L’autre pan de l’actualité sociopolitique guinéenne reste concentré sur les pourparlers engagés entre les forces vives de Guinée et le premier ministre, chef du gouvernement CNRD. Alors qu’une suite favorable n’est annoncée après moult rencontres sous la médiation des leaders religieux, il est préférable que certains acteurs politiques se prononcent sur le sujet afin de faire des propositions de sortie de crise entre les deux parties. Bah Oury, le Président du parti UDRG demande aux parties de faire preuve de patience et de responsabilité.

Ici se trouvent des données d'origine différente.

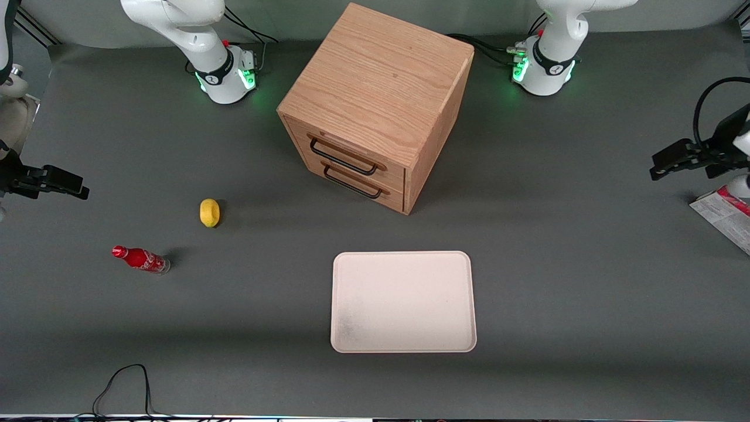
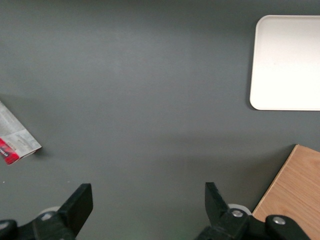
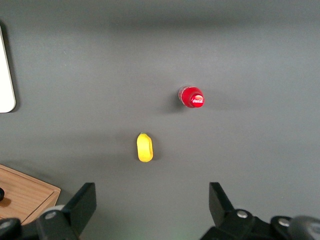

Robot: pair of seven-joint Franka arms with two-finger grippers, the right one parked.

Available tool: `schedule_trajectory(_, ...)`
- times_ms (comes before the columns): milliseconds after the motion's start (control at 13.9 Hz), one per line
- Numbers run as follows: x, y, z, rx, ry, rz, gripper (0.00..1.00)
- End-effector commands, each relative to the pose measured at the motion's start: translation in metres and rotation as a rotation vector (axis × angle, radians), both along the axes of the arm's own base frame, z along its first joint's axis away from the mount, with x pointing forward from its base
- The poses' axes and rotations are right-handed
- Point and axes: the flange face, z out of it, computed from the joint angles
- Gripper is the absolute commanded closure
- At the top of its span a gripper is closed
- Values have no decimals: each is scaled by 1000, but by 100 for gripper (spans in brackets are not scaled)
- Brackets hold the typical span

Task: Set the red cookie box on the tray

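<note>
The red cookie box lies flat on the grey table at the working arm's end, partly cut off by the picture's edge; its pale printed face and a red end show in the left wrist view. The cream-white tray lies flat and bare near the front camera, in front of the wooden cabinet; it also shows in the left wrist view. My left gripper hangs above the table beside the box, a little farther from the front camera. It is open and empty, over bare table.
A wooden two-drawer cabinet stands mid-table, farther from the front camera than the tray; its corner shows in the left wrist view. A yellow lemon and a small red soda bottle lie toward the parked arm's end.
</note>
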Motion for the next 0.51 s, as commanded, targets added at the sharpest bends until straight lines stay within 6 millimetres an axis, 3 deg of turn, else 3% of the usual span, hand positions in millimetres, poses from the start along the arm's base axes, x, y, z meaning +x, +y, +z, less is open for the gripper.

Après plus de trois rencontres entre Dr. Bernard Gomou et les éléments des forces vives de Guinée au centre islamique de Donka, les lignes semblent toujours fusées. A part des préalables exigés de part et d’autre, rien de sincère et de garantie n’a été obtenu. Face à cette situation, Bah Oury, leader politique estime que les deux parties doivent mettre de l’eau dans leurs vins pour faire bouger les lignes.
« De part et d’autre, il faut que les gens fassent preuve de retenue et de responsabilité, c’est-à-dire que dans une période de transition, que personne ne dise que ce qu’il veut, il veut tout avoir et que s’il n’a pas tout, il ne veut rien, c’est une attitude orgueilleuse qui n’est pas du tout appropriée. Deuxièmement, dissocier les aspects individuels des aspects liés aux institutions politiques, troisièmement, c’est une question de disposition mentale, aucun pays n’acceptera que quelqu’un dise si je n’ai pas ce que je veux, je vais faire descendre des gens dans la rue, le chantage ne marchera pas, il faut que les gens reviennent aux principes de la réalité », a-t-il lancé.
Ce mercredi encore, les deux parties vont se rencontrer. Le défi pour le premier ministre, est de parvenir à amener les acteurs membres des forces vives autour de la table du dialogue inter-guinnéen.